WORKING DATA:
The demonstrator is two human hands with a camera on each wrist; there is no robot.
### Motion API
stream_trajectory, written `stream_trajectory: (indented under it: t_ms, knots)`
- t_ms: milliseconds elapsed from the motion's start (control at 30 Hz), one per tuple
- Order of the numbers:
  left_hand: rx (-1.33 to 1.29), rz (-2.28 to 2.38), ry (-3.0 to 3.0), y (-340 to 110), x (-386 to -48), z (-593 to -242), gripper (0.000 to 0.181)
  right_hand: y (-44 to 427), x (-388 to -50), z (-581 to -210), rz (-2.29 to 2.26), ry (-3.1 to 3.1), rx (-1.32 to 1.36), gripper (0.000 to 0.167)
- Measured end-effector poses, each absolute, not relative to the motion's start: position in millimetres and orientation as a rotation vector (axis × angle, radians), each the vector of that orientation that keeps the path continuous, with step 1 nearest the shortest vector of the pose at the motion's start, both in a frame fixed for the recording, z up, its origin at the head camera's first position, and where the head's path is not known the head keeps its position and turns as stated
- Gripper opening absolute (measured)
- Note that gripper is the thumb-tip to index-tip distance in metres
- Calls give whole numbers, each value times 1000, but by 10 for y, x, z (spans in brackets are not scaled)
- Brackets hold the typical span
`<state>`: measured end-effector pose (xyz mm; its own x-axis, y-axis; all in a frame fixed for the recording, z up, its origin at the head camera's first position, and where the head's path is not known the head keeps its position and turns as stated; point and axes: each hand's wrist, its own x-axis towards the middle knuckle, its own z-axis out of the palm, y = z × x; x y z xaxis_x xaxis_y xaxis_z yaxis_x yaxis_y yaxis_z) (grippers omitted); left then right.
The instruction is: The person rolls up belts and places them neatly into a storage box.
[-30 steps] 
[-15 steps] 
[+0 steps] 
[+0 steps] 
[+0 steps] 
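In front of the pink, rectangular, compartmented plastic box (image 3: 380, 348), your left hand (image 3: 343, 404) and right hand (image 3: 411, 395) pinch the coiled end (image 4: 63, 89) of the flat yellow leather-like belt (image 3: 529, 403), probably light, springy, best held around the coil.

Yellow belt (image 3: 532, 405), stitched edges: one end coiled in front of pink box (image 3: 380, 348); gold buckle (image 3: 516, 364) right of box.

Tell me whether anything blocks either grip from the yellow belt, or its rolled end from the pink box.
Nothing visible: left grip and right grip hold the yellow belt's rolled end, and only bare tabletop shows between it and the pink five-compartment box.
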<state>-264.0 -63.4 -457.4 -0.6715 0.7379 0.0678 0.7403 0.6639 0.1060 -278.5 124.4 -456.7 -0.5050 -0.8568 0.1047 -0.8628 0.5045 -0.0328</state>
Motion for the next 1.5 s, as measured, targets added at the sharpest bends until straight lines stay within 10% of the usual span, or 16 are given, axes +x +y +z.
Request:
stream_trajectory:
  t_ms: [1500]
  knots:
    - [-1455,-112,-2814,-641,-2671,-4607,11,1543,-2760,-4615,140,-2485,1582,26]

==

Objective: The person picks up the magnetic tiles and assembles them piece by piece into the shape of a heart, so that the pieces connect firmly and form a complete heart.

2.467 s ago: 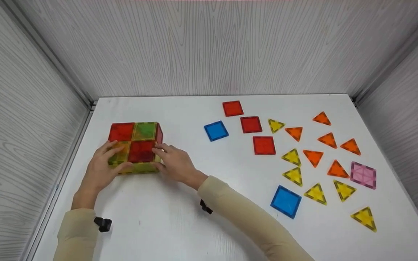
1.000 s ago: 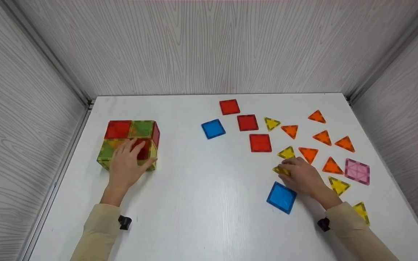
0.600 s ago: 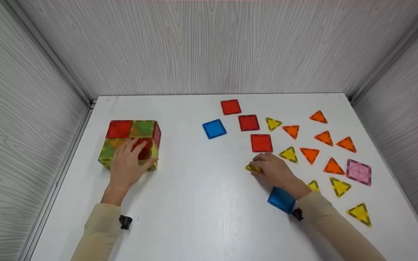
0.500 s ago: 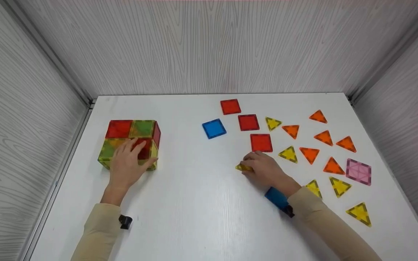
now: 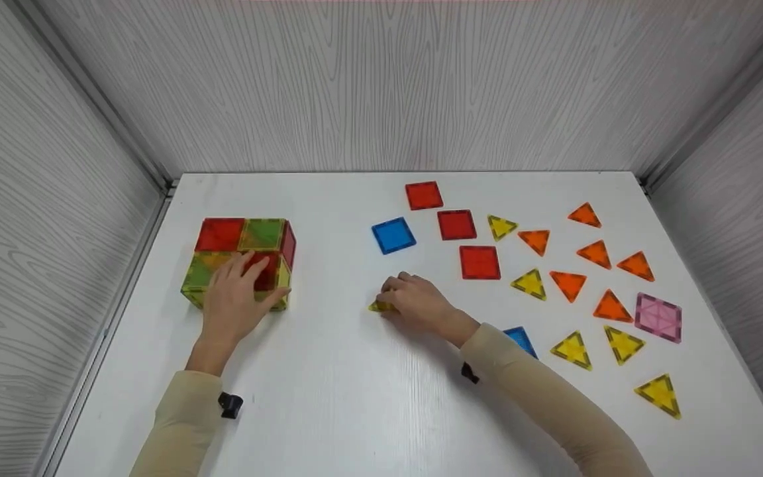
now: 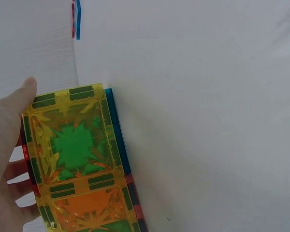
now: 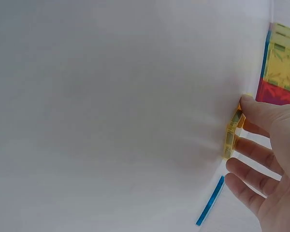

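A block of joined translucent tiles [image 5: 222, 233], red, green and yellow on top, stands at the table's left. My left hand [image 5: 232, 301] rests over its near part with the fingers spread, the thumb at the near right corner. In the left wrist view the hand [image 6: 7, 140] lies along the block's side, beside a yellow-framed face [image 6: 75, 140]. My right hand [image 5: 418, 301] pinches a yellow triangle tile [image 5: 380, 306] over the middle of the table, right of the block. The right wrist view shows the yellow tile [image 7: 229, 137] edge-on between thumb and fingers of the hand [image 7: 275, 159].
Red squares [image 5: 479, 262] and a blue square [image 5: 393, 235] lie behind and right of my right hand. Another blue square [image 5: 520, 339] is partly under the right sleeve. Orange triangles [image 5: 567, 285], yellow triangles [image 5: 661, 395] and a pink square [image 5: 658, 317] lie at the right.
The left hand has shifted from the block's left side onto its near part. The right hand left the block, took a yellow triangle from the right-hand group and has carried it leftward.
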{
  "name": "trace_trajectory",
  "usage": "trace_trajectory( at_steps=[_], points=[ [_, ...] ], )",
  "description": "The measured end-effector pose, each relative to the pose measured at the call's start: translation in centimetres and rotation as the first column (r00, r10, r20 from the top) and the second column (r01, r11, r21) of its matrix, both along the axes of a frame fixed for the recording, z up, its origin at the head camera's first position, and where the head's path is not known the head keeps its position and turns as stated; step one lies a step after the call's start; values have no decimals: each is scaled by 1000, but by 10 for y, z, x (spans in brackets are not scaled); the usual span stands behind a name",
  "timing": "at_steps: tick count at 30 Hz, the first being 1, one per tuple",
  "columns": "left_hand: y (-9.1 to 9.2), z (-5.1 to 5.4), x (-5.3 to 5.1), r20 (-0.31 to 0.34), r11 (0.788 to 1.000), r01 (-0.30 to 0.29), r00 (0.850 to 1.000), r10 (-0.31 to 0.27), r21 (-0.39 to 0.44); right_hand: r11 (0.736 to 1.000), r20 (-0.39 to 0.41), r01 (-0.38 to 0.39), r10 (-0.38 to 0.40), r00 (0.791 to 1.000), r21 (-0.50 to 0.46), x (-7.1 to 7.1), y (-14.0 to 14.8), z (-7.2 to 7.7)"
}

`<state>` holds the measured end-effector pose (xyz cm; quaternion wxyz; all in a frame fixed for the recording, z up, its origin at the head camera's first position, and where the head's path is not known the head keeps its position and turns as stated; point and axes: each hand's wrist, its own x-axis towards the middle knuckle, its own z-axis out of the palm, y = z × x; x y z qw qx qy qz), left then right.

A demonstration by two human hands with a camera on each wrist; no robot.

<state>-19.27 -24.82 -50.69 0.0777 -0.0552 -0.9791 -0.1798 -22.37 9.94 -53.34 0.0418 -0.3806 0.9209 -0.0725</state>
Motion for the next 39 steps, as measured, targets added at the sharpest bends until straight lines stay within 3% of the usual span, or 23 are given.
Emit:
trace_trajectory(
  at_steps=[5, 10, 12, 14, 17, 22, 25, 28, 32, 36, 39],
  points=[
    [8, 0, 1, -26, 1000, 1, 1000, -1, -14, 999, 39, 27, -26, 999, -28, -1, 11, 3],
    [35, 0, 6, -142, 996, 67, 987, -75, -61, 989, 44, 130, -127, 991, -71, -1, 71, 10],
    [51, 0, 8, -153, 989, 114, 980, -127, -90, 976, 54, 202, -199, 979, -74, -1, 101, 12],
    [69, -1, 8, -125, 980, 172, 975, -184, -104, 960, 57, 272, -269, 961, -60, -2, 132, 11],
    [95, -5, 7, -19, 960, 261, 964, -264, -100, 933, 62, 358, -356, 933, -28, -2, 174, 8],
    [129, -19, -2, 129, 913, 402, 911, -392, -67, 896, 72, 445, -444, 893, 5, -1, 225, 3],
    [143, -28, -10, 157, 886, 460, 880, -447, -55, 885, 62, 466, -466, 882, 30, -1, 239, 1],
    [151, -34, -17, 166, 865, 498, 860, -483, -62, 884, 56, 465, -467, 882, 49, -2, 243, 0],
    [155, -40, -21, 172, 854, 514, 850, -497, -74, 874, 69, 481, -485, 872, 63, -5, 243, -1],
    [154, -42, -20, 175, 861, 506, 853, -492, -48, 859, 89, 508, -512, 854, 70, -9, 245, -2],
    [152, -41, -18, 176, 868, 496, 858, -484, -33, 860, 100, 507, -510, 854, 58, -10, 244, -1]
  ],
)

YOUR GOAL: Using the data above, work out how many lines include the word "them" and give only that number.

RESPONSE TO THE TASK: 2